Traumatic brain injury (TBI) refers to a brain injury caused by a traumatic impact. Depending on severity, TBI can be classified as mild, which may temporarily affect brain function, or severe, which can cause long-term complications such as headaches, speech disorders, mood changes, anxiety, and depression. At present, common treatments for TBI include anti-anxiety drugs, anticonvulsants, antidepressants, and muscle relaxants. However, the use of electroacupuncture (EA) for TBI and its molecular mechanisms remain poorly studied. To address this research gap, this study examined the influence of EA on neuroinflammation, adiponectin, and transient receptor potential vanilloid 1 (TRPV1) pathways in a mouse model of TBI. TBI was induced using automatic gravity impact.
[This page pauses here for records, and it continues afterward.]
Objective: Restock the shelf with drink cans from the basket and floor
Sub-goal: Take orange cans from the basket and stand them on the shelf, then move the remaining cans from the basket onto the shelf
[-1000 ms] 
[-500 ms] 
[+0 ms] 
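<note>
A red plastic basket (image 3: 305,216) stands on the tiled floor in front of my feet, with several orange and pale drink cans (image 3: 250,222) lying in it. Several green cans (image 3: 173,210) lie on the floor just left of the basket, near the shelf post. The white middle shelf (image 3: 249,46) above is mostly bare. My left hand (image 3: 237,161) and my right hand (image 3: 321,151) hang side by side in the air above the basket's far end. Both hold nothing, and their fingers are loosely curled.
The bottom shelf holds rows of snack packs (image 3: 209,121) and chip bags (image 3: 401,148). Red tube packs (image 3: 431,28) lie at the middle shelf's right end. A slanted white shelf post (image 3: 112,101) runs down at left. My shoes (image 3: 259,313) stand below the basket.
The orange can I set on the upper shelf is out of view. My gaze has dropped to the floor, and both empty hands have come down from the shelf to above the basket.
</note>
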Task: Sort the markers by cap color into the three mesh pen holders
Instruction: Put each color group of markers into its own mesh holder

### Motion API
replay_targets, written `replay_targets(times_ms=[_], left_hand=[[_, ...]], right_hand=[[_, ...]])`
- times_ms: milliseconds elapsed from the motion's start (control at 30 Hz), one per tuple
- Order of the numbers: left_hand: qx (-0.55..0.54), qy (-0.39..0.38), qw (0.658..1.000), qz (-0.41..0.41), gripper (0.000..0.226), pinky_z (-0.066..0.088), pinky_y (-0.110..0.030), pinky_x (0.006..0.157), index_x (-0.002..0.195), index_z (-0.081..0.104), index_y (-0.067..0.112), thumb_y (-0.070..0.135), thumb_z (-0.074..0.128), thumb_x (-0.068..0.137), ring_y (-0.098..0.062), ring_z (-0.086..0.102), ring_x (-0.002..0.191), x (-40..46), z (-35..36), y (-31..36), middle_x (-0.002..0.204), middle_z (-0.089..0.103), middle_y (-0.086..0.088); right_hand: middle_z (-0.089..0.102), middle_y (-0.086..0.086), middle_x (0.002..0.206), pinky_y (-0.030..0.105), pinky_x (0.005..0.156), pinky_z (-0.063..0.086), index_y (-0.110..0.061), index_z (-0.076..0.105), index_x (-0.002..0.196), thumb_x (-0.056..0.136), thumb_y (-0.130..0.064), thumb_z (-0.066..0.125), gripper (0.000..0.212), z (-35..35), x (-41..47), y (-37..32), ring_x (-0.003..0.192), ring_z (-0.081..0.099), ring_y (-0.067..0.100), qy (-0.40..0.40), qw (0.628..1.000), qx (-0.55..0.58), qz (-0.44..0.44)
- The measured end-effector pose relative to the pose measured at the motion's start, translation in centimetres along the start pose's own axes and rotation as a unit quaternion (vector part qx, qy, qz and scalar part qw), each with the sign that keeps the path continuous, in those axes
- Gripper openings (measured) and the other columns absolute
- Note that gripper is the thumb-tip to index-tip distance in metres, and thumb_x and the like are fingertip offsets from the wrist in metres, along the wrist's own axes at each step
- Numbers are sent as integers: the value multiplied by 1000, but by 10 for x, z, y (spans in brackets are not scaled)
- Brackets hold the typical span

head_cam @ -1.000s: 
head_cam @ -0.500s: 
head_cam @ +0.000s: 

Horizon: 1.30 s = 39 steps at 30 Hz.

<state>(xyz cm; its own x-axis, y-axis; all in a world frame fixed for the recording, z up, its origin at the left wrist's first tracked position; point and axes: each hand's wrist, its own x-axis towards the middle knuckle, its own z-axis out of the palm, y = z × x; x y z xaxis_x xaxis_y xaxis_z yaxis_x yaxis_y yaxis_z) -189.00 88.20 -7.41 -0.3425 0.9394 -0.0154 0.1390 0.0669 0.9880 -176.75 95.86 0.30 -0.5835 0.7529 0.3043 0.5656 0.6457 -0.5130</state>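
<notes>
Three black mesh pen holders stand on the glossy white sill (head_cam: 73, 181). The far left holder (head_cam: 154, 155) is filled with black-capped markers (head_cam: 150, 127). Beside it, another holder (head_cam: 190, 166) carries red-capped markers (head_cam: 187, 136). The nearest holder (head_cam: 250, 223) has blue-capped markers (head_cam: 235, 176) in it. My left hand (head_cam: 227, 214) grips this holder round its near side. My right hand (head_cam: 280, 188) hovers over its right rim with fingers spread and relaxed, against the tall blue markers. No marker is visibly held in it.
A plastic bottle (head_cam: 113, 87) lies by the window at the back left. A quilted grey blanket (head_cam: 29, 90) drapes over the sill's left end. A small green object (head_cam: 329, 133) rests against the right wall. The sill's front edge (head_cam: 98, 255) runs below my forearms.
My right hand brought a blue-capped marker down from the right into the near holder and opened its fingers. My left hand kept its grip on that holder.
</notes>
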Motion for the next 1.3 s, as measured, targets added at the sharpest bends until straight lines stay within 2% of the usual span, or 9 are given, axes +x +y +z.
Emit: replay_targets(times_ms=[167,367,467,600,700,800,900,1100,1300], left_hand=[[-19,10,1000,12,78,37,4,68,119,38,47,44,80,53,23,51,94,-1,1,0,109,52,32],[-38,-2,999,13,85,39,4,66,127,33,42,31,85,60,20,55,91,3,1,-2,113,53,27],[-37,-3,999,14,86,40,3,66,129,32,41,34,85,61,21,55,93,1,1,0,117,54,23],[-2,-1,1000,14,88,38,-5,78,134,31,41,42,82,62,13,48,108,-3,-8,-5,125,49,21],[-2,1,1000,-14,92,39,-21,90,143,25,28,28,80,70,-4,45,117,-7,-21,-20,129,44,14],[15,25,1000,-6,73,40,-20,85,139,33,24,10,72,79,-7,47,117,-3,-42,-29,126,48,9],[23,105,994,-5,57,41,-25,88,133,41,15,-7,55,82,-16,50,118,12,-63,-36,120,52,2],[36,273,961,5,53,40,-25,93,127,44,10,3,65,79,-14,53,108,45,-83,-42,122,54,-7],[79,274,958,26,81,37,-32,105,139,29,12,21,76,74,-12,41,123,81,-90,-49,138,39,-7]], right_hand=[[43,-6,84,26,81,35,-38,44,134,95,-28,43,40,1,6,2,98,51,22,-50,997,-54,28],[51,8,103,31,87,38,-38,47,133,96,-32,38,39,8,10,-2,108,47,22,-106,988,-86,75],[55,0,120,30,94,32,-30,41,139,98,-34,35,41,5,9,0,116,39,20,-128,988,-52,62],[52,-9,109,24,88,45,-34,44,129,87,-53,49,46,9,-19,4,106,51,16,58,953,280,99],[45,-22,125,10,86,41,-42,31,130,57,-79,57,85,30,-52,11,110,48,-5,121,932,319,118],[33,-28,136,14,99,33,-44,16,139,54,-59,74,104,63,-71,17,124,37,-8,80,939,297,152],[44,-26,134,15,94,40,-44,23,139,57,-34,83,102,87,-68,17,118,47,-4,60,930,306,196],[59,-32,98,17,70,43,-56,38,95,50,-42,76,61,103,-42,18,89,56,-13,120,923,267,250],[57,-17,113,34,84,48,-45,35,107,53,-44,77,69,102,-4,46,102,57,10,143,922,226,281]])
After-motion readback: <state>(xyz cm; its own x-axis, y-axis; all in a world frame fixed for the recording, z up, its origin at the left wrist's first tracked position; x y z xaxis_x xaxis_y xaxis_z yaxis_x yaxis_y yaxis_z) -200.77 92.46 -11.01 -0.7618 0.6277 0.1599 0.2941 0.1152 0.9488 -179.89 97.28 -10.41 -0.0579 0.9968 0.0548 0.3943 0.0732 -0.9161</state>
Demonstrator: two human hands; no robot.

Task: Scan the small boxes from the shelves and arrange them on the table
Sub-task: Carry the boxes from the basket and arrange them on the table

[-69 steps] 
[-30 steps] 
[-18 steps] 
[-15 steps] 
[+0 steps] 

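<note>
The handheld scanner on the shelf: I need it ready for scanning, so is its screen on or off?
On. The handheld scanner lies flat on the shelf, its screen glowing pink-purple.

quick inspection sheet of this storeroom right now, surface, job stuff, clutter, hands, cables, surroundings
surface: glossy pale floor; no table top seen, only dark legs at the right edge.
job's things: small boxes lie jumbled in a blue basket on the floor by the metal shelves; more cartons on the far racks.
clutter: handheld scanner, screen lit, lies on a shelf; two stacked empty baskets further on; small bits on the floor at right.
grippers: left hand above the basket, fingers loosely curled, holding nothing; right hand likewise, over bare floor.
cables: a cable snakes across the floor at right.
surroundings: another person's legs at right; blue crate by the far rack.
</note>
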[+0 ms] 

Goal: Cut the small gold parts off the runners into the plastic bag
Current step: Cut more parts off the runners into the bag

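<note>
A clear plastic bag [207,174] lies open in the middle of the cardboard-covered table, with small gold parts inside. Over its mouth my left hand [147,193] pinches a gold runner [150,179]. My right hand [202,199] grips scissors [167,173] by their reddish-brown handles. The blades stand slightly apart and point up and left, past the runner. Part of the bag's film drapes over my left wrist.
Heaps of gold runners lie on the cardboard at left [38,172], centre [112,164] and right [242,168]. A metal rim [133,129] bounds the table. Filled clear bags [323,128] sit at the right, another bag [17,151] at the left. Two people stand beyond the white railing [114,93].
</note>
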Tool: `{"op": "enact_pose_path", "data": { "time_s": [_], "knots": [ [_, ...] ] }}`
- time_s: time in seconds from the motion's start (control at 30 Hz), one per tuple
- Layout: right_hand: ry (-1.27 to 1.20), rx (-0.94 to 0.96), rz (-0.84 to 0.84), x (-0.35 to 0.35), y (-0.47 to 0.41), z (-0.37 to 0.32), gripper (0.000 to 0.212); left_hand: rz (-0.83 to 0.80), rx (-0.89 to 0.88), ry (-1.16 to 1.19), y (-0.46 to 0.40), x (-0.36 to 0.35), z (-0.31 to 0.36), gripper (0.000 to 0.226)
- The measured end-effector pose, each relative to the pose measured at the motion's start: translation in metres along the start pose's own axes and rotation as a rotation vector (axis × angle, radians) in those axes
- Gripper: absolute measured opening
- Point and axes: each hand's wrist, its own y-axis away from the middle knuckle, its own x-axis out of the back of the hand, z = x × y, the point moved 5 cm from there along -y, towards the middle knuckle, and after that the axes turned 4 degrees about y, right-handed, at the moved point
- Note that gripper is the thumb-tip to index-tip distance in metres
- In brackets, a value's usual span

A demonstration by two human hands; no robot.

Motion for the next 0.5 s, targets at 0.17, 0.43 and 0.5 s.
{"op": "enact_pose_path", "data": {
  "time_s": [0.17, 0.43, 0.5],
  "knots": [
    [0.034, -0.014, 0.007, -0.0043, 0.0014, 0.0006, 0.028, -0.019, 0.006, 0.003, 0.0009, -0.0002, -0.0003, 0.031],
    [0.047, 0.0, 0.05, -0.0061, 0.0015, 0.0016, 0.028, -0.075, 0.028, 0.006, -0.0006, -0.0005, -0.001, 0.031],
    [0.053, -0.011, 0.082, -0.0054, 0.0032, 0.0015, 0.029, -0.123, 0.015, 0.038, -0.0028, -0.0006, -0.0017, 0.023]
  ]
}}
Molecular analyses confirmed that TBI causes a neuroinflammatory response in the medial prefrontal cortex. TBI model mice showed decreases in the adiponectin receptor 1 (AdipoR1) and TRPV1 signaling pathways, leading to comorbid depression. Next, we demonstrated that EA or Trpv1−/− reduced levels of astrocytes, microglia, and their signaling mediators high mobility group box 1 and s100 calcium-binding protein B. Notably, EA or Trpv1−/− further increased AdipoR1–APPL1 and these effects were downstream to the AMPK/PPAR/SIRT1 pathway. Similar results were observed in the TRPV1 signaling pathway. Taken together, these findings indicate that EA effectively treats TBI by reducing neuroinflammation and activating the AdipoR1 and TRPV1 pathways, providing important directions and applications for future clinical research.